NSAIDs, smoking, and alcohol were risk factors for gastrointestinal perforation

ACP J Club. 1997 Sep-Oct;127:47. doi:10.7326/ACPJC-1997-127-2-047

Related Content in this Issue
• Companion Abstract and Commentary: NSAIDS but not aspirin or acetominophen reduced the risk for Alzheimer disease


Source Citation

Lanas A, Serrano P, Bajador E, et al. Evidence of aspirin use in both upper and lower gastrointestinal perforation. Gastroenterology. 1997 Mar;112:683-9.


Abstract

Objective

To determine whether aspirin and other nonsteroidal anti-inflammatory drugs (NSAIDs) are associated with gastrointestinal (GI) perforation.

Design

Case-control study.

Setting

A university hospital in Spain.

Patients

76 consecutive patients (mean age 61 y, 66% men) who were hospitalized with GI perforation (60 upper and 16 lower perforations). Patients were excluded if the primary abdominal disease was an inflammatory process followed by perforation. Control patients were matched for age, sex, and neighborhood; 76 were hospitalized (no peptic ulcers, GI bleeding, or painful musculoskeletal disease), and 76 were from the community.

Assessment of risk factors

Participants were interviewed to determine age, sex, living environment (rural or urban), presence of arthritic disease, prevalence of smoking, alcohol and coffee use, and use of aspirin and other NSAIDs (dose and brand names). Aspirin use was confirmed by laboratory testing (platelet cyclooxygenase activity), and Helicobacter pylori status was determined by an ELISA kit.

Main outcome measures

Acute GI perforation (total and upper and lower perforations). Perforation was based on clinical symptoms and physical findings and was confirmed by surgery.

Main results

Total (upper and lower) GI perforation was associated with aspirin use alone (odds ratio [OR] 3.7, 95% CI 2.0 to 6.5); nonaspirin NSAID use (OR 6.7, CI 3.1 to 14.5); diclofenac use (OR 4.5, CI 1.5 to 13.5); coffee consumption (OR 2.3, CI 1.3 to 4.3); peptic ulcer history (OR 3.3, CI 1.7 to 6.2); smoking (OR 3.9, CI 2.2 to 7.0); and a combination of NSAID use, smoking, and alcohol consumption (OR 10.7, CI 3.8 to 30). Upper GI perforation was associated with NSAID use (OR 6.3, CI 3.3 to 12.2); coffee consumption (OR 2.2, CI 1.1 to 4.1); ulcer history (OR 4.1, CI 2.1 to 8.0); smoking (OR 3.7, CI 2.0 to 6.9); and a combination of NSAID use, smoking, and alcohol consumption (OR 12.6, CI 4.4 to 36). Lower GI perforation was associated with current use of NSAIDs (OR 8.1, CI 2.5 to 27). Multivariate analysis showed that independent risk factors for GI perforation were NSAID use, smoking, alcohol consumption, and a history of arthritis.

Conclusion

Independent risk factors for GI perforation were nonsteroidal anti-inflammatory drug use, smoking, alcohol consumption, and a history of arthritis.

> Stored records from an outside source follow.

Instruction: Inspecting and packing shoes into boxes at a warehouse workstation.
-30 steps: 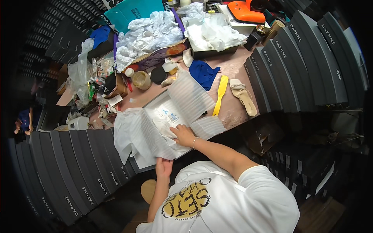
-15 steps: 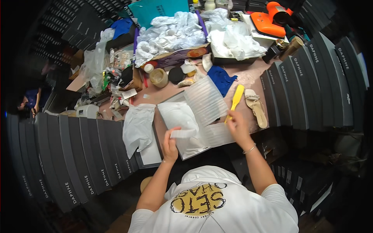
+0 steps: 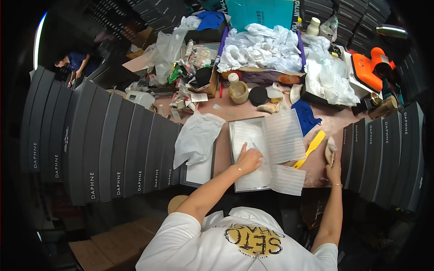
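My right hand (image 3: pixel 333 172) grips a pale sandal (image 3: pixel 331 152) by its near end and holds it tilted on its edge, at the right of the table. My left hand (image 3: pixel 249 161) lies on the white foam wrapping (image 3: pixel 253 177) inside an open shoe box (image 3: pixel 232 135), fingers partly stretched out; its fingertips are hard to make out. Foam sheets (image 3: pixel 285 135) drape over the box's right side. Between the box and the sandal lies a yellow brush-like tool with a long handle (image 3: pixel 312 147). A white plastic bag (image 3: pixel 196 137) rests on the box lid (image 3: pixel 199 171) at the left.
Dark shoe boxes stand in rows at the left (image 3: pixel 104 149) and right (image 3: pixel 384 153). Behind are a carton of crumpled white paper (image 3: pixel 262 52), a jar (image 3: pixel 238 91), a blue cloth (image 3: pixel 306 118) and an orange device (image 3: pixel 368 70). Another person (image 3: pixel 77 65) is at the far left.
My right hand has left the yellow tool's handle and taken the sandal off the table, tipping it. My left hand has moved onto the foam in the box. The view has turned left.
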`<state>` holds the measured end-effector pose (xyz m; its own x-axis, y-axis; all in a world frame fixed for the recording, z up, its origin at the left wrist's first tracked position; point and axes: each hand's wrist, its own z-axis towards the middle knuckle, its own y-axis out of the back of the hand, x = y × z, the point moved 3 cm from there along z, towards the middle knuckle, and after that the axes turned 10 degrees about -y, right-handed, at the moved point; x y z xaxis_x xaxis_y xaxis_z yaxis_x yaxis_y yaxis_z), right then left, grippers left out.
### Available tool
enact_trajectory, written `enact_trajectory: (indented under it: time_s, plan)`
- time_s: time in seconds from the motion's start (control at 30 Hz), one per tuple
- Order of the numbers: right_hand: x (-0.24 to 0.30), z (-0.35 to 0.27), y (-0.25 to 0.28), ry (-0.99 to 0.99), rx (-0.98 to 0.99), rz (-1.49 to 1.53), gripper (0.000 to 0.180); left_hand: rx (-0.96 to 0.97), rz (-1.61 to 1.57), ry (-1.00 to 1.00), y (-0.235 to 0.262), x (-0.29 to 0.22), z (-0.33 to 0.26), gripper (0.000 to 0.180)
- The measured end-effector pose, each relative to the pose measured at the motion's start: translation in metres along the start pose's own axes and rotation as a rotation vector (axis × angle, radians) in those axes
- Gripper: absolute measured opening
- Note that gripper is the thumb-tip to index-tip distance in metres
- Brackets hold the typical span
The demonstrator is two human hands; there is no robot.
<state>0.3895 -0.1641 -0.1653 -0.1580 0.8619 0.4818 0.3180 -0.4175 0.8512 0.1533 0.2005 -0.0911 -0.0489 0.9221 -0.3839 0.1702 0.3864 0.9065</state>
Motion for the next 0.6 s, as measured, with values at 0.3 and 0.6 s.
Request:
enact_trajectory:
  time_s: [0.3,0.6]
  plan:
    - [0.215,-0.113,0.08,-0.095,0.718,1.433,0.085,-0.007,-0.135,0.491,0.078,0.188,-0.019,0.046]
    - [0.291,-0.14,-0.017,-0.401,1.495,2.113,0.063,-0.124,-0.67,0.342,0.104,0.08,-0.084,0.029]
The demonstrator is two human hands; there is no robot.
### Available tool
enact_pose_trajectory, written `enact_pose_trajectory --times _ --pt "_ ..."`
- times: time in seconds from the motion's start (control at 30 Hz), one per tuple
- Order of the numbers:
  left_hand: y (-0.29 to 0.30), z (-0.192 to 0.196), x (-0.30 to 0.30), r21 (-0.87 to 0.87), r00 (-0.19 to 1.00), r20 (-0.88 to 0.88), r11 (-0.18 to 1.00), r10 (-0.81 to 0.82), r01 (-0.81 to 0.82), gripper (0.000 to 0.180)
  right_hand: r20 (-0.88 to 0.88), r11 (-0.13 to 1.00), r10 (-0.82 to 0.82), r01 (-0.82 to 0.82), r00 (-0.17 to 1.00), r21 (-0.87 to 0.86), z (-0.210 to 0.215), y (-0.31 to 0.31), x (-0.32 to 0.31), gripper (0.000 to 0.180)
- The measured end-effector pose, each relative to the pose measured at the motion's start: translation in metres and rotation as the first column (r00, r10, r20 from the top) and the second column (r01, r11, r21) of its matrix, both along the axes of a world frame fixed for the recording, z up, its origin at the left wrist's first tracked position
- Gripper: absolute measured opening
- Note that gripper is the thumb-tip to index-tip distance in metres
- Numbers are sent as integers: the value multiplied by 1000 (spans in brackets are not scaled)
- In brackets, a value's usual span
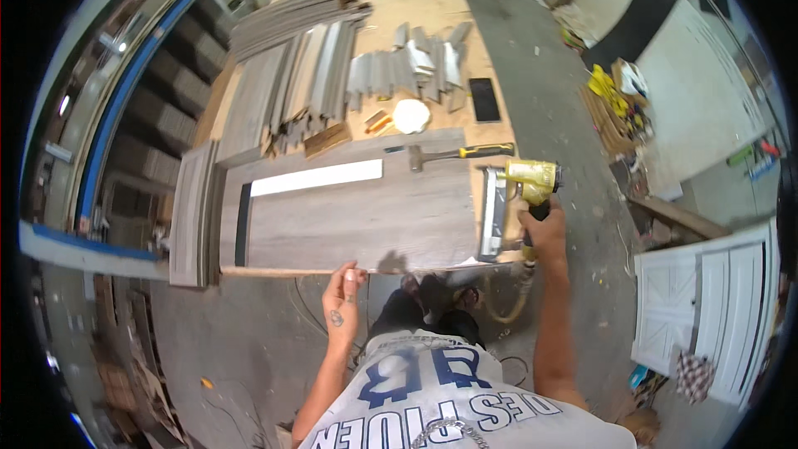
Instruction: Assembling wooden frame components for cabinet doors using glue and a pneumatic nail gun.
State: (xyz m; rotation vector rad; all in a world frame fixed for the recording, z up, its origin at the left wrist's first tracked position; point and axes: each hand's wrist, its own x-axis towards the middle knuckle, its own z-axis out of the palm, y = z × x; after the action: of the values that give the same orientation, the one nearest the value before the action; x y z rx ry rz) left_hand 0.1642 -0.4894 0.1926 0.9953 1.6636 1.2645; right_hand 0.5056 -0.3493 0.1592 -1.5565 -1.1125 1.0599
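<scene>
My right hand (544, 229) is wrapped round the black grip of a yellow pneumatic nail gun (532, 175). The gun's long silver magazine (495, 220) lies over the right end of the workbench. At the bench's front edge, my left hand (344, 287) has its fingers curled in beside the thumb; anything between them is too small to make out. In front of me a wide grey wood-grain panel (357, 216) lies flat. A white strip (316, 177) and a dark square (243, 224) rest on its left part. Across its far right side lies a hammer (461, 155) with a black and yellow handle.
Stacked grey frames (193, 216) stand at the bench's left end. Beyond the panel are grey wood strips (283, 83), short offcuts (391, 73), a white round thing (411, 116) and a black phone (483, 100). An air hose (507, 312) hangs below the gun. White doors (706, 308) stand at right.
</scene>
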Motion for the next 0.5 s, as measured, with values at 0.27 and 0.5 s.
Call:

Sources of funding: Asociación de Investigaciones Gastroenterológicas de la Provincia de Zaragoza and University of Zaragoza.

For article reprint: Dr. A. Lanas, Servicio de Aparato Digestivo, Hospital Clínico Universitario, 50009 Zaragoza, Spain. FAX 34-976-761236.


Commentary

Aspirin has been used since 1982 to prevent heart disease and even before that to treat rheumatic disorders and other aches and pains. With new evidence that NSAIDs might also protect against the development of Alzheimer disease, the use of anti-inflammatory drugs could increase. In addition to benefits, aspirin and other NSAIDs have associated risks. These 2 studies from very different journals and areas of medicine once again open the debate on the need for balance between the risks and benefits of NSAID use.

The hypothesis that NSAIDs might protect against Alzheimer disease arose from observations that the neuritic plaques, a cardinal feature of the disease, contain proteins that are characteristic of an inflammatory process. Thus, anti-inflammatory drugs might influence the disease process. In support of this theory, observational studies have found reduced NSAID use in patients with Alzheimer disease.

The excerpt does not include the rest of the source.